** What you need to do **
A faithful transcript of all the lines below, with no pictures, is the goal here.
++++++++
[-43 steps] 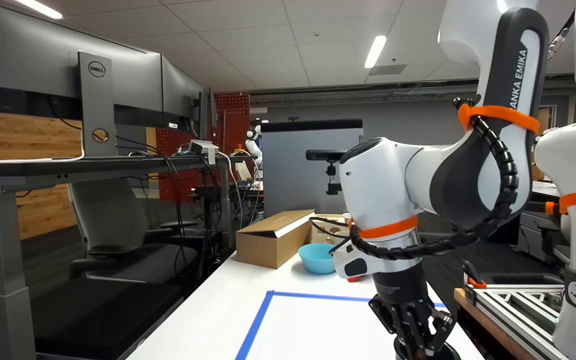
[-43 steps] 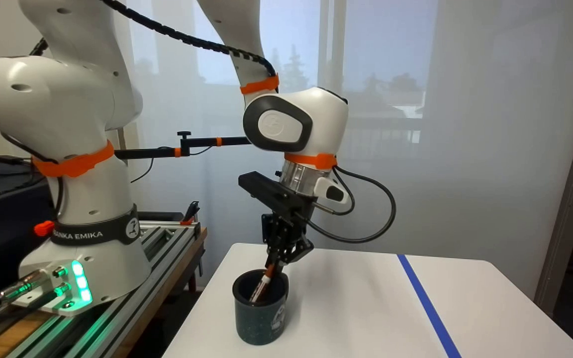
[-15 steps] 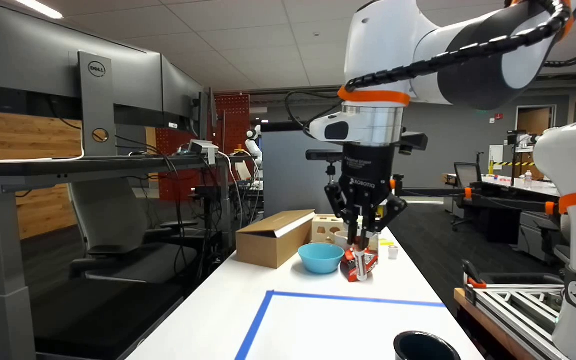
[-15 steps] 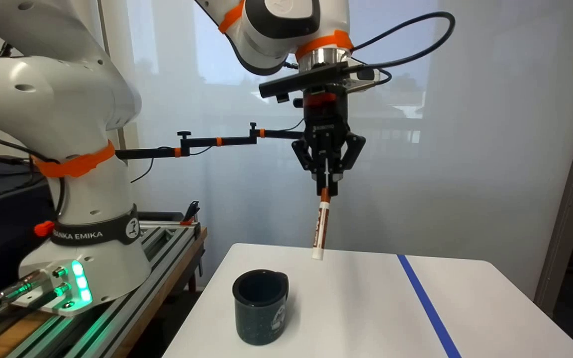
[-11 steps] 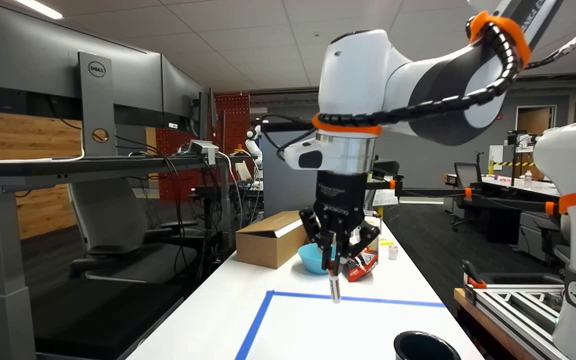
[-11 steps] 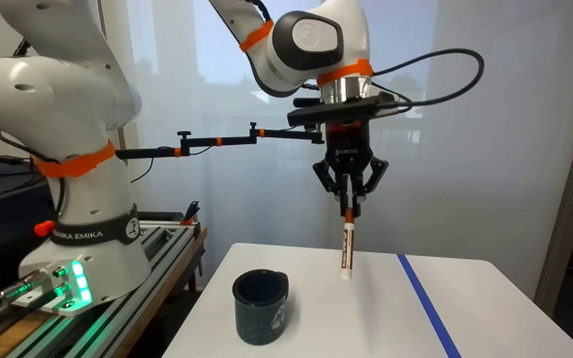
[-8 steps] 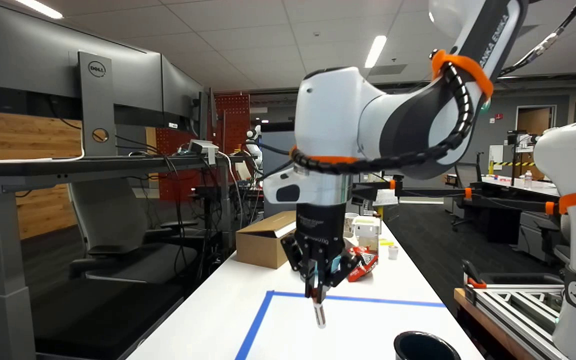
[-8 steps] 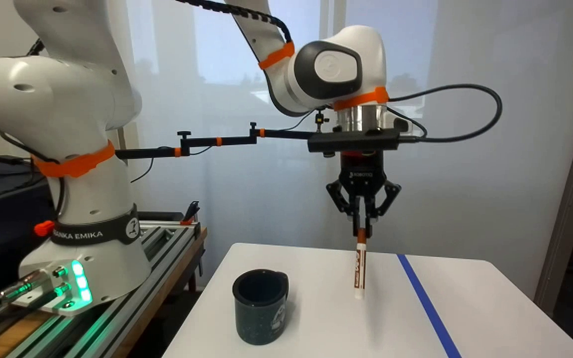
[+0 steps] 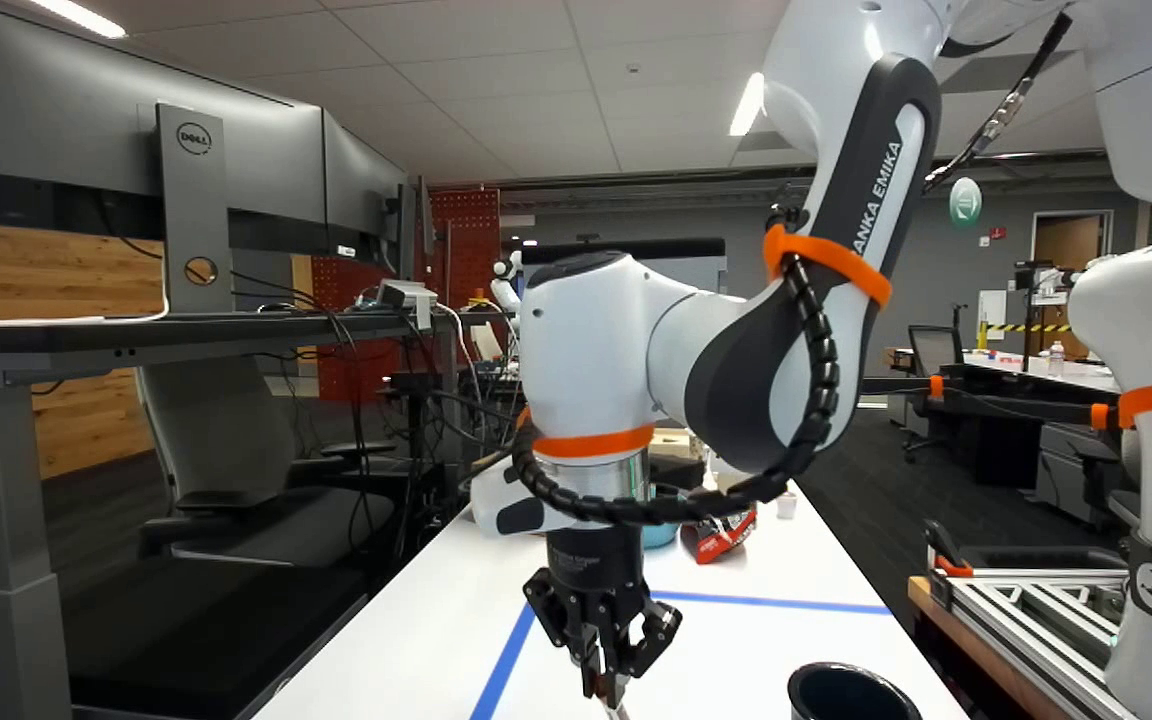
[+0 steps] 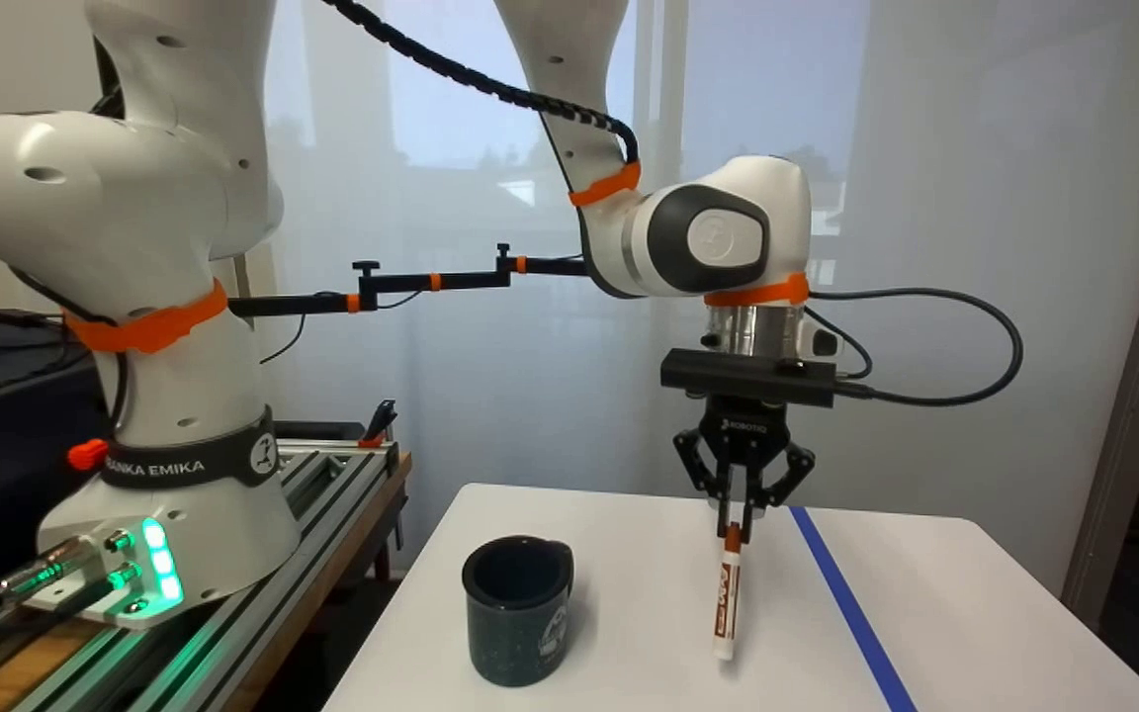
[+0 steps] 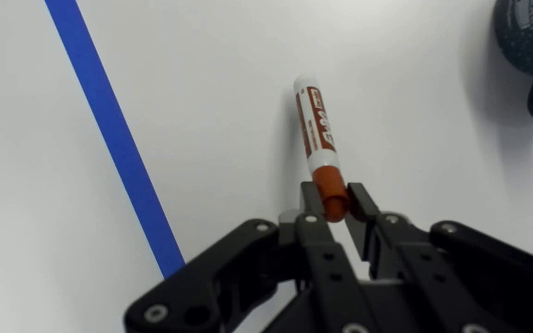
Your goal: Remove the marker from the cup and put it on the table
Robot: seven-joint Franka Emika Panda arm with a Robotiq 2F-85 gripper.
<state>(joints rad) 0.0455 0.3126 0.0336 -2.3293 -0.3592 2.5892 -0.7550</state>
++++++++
** Response to the exercise **
[-43 steps] 
[-43 steps] 
[-15 steps] 
[-15 steps] 
[-11 steps] 
[-11 steps] 
[-8 steps] 
[-8 steps] 
[+0 steps] 
[+0 steps] 
[+0 steps] 
Your goal: Remove the marker from the cup and put it on the table
Robot: seven-joint Franka Emika Panda arm with a Robotiq 2F-85 gripper.
<state>(joints rad) 0.0455 0.3126 0.0336 -2.3293 -0.3592 2.5892 -0.7550</state>

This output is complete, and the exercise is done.